私はこの出来事に衝撃を受け、勝利を呼び込む勝負めしを描かねばならないと思い、描いてみました。しかし、いま改めて作品を見てこれは失敗と思いました。原因としては、原画のチョイスを間違えたかもという部分です。皆さんは、ご自宅でカレーライスを食べるとき、カレールーとご飯は別々に盛り付けますか?それともまとめて盛り付けますか?この陣屋カレーでは、カレールーとご飯は別々分けた状態にで提供されています。もちろん、写真撮影用のためにかけた状態の写真もありますが、過去の陣屋カレーの画像をいろいろ見たときに、どっちがいいのか迷ってしまい、結局私が自宅で普段慣れているカレールーとご飯がセットの状態での写真を参考に描いてみました。
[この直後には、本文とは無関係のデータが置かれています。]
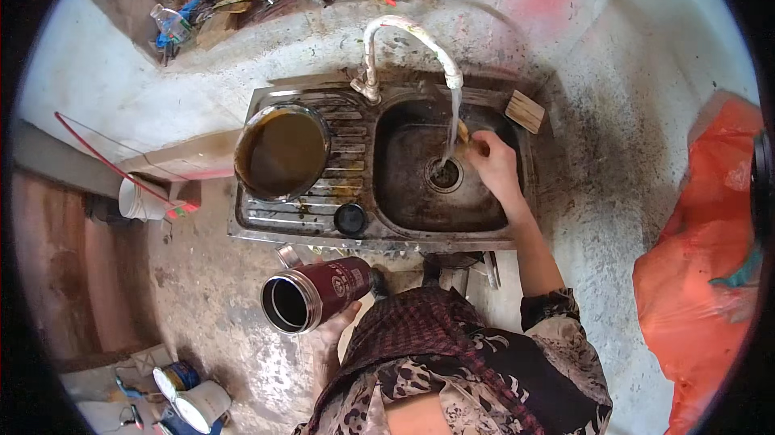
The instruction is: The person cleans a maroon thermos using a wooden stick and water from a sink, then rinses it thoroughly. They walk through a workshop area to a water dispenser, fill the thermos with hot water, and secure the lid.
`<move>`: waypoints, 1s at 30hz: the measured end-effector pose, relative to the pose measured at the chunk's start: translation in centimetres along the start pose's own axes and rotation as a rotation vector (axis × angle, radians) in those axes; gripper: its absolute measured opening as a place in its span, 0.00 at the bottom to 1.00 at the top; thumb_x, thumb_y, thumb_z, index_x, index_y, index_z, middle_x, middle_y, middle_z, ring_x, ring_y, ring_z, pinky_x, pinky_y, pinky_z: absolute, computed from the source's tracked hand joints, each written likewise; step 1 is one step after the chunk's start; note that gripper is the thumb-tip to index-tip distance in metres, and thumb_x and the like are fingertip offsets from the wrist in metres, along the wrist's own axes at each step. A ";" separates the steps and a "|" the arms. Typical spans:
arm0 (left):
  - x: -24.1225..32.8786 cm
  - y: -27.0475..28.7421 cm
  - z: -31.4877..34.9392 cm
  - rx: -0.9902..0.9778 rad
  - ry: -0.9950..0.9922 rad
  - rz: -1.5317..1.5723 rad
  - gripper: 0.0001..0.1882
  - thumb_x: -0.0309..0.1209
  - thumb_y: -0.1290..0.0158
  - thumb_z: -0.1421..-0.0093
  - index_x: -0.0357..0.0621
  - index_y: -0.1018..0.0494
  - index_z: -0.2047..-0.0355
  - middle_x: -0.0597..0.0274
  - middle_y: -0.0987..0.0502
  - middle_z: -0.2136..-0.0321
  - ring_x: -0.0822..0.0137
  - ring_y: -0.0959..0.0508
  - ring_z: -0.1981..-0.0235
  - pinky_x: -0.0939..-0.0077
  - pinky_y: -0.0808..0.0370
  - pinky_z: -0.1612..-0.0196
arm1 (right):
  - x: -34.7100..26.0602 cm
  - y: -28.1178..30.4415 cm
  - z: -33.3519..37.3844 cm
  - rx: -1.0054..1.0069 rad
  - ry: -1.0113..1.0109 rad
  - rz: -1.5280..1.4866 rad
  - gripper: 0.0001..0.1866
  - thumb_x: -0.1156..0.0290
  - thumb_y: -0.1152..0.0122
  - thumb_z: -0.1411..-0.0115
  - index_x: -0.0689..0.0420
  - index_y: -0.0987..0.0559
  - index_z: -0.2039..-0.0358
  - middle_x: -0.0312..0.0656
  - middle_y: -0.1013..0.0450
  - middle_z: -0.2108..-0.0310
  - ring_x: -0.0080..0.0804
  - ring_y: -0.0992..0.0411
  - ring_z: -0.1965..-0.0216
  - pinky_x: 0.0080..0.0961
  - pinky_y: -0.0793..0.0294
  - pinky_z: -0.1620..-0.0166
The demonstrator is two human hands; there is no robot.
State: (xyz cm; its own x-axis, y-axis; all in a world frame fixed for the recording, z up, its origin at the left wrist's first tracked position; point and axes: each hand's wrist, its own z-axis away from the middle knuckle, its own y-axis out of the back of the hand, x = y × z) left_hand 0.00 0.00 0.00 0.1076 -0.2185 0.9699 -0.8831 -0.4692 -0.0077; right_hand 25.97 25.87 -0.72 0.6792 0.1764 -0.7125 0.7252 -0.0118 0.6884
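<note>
My left hand (333,328) is wrapped round a dark red steel flask (339,283) in front of the sink. The flask is tilted, its wide mouth uncovered and a metal handle at its side. Over the right side of the sink basin (404,209), my right hand (494,162) is closed on a small yellowish piece (463,131), too small to name, beside the running water. The water falls from a white curved tap (416,29) toward the drain (443,174). A round black lid (350,219) lies on the drainboard's front edge.
A big pot of brown liquid (284,152) stands on the drainboard. A wooden block (525,111) rests at the basin's back right corner. Tools and a plastic bottle (171,25) clutter the ledge behind. Orange sheeting (702,265) hangs at the right; a white bucket (143,197) stands left.
</note>
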 end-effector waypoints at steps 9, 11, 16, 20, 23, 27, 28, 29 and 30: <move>1.9 -0.2 -1.2 0.014 0.076 0.079 0.54 0.32 0.33 0.64 0.44 0.56 0.41 0.58 0.38 0.51 0.61 0.35 0.50 0.65 0.35 0.46 | 1.3 1.2 2.3 0.019 -0.371 -0.690 0.22 0.68 0.43 0.45 0.61 0.32 0.50 0.37 0.31 0.63 0.23 0.32 0.63 0.22 0.28 0.62; 2.1 -0.6 -1.3 0.005 0.081 0.075 0.52 0.31 0.33 0.63 0.44 0.54 0.42 0.59 0.38 0.51 0.62 0.34 0.51 0.66 0.35 0.47 | 2.8 1.1 3.5 0.121 -0.352 -0.816 0.23 0.68 0.44 0.44 0.59 0.34 0.49 0.36 0.31 0.65 0.23 0.32 0.63 0.23 0.27 0.61; 2.7 -1.1 -1.8 -0.016 0.063 0.042 0.45 0.31 0.34 0.62 0.43 0.48 0.46 0.59 0.36 0.53 0.62 0.32 0.54 0.66 0.33 0.49 | 2.5 2.2 5.1 0.118 -0.200 -0.931 0.16 0.70 0.48 0.42 0.59 0.33 0.53 0.39 0.32 0.66 0.24 0.32 0.63 0.23 0.28 0.63; 3.1 -1.5 -2.3 -0.036 0.033 -0.013 0.41 0.30 0.34 0.61 0.42 0.44 0.48 0.59 0.34 0.55 0.63 0.29 0.57 0.66 0.32 0.50 | 2.7 3.5 3.6 0.102 -0.174 -0.985 0.10 0.69 0.50 0.40 0.57 0.31 0.59 0.39 0.31 0.65 0.25 0.32 0.62 0.21 0.31 0.59; 3.2 -1.5 -2.5 -0.028 0.000 -0.075 0.37 0.30 0.35 0.60 0.42 0.41 0.50 0.60 0.33 0.56 0.63 0.28 0.58 0.66 0.31 0.51 | 0.5 4.5 4.3 0.137 -0.060 -0.810 0.08 0.67 0.51 0.39 0.55 0.29 0.62 0.35 0.32 0.66 0.23 0.34 0.63 0.20 0.35 0.55; 4.1 -1.3 -2.6 0.075 -0.150 -0.479 0.23 0.25 0.41 0.53 0.39 0.33 0.55 0.58 0.36 0.54 0.64 0.33 0.53 0.70 0.33 0.49 | 1.2 6.1 4.4 0.032 -0.109 -0.470 0.07 0.68 0.49 0.40 0.56 0.27 0.63 0.32 0.33 0.68 0.19 0.34 0.67 0.19 0.31 0.62; 3.9 -1.2 -2.5 0.084 -0.174 -0.547 0.22 0.24 0.42 0.52 0.39 0.32 0.54 0.57 0.37 0.54 0.65 0.34 0.52 0.71 0.34 0.49 | 0.4 6.6 4.5 0.055 -0.093 -0.421 0.07 0.71 0.48 0.41 0.57 0.28 0.62 0.31 0.34 0.71 0.18 0.34 0.70 0.17 0.31 0.66; 3.7 -1.1 -2.5 0.096 -0.197 -0.615 0.21 0.24 0.43 0.51 0.38 0.31 0.54 0.57 0.38 0.53 0.65 0.36 0.51 0.72 0.34 0.48 | 0.0 7.1 4.4 0.034 -0.033 -0.435 0.07 0.72 0.47 0.42 0.57 0.28 0.62 0.31 0.34 0.71 0.18 0.34 0.70 0.16 0.32 0.66; 3.1 -1.0 -2.4 0.097 -0.210 -0.651 0.22 0.24 0.43 0.50 0.38 0.32 0.53 0.57 0.39 0.53 0.65 0.37 0.49 0.73 0.35 0.48 | -0.3 7.7 4.3 0.017 0.027 -0.449 0.07 0.72 0.46 0.42 0.57 0.29 0.63 0.31 0.34 0.71 0.18 0.34 0.70 0.16 0.32 0.66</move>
State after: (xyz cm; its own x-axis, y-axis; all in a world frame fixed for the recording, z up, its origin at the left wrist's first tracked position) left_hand 0.12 1.84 3.63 0.6969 -0.0232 0.7168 -0.5649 -0.6335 0.5287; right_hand 31.85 21.49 4.19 0.2941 0.1932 -0.9361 0.9492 0.0554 0.3096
これなら描きやすいかもと思っていたら、これが間違いのもとで平凡なカレーライスのイラストになってしまったという感覚です。ルーに溶け込んだ具材の立体感が失われ、ご飯の描き方も雑。ルーのトロミ感もうまく表現できなかったというところです。アナログ絵で食べ物のイラストを描く難しさを痛感したイラストでした。将棋同様、被写体の研究も欠かせないのかもしれません。
なお、永瀬九段は陣屋カレーの「昼夜連投」を、王座戦五番勝負で2021年から3年連続で実施されており、すべて勝っているという験のいいメニューとなっています。現在、第72期王座戦は本戦トーナメントが大詰め。挑戦者決定戦は、羽生善治九段と永瀬九段という組み合わせになりました。果たして永瀬九段は挑戦者決定戦を勝ち上がり、今年も陣屋カレーの連投を実現させるのか。挑戦者決定戦は7/22(月)に行われます。ぜひご注目ください。
そして、陣屋対局は今年4月に行われた第17期マイナビ女子オープン五番勝負第1局で開催。西山朋佳女王に大島綾華女流二段が挑戦したシリーズの初戦は西山女王が勝利。その後も3連勝で女王7連覇を達成されました。確定しているタイトル戦では、昨日開幕した第65期王位戦七番勝負の第7局での開催が発表されています。第7局開催予定は9/24・25(火・水)。藤井聡太王位に渡辺明九段が王位戦初挑戦のシリーズはどんな決着を迎えるか、そして陣屋対局は実現するか?ぜひこちらもお楽しみに。
今日はここまでとさせていただきます。本日も長文となりましたが、最後までお読みいただきありがとうございました。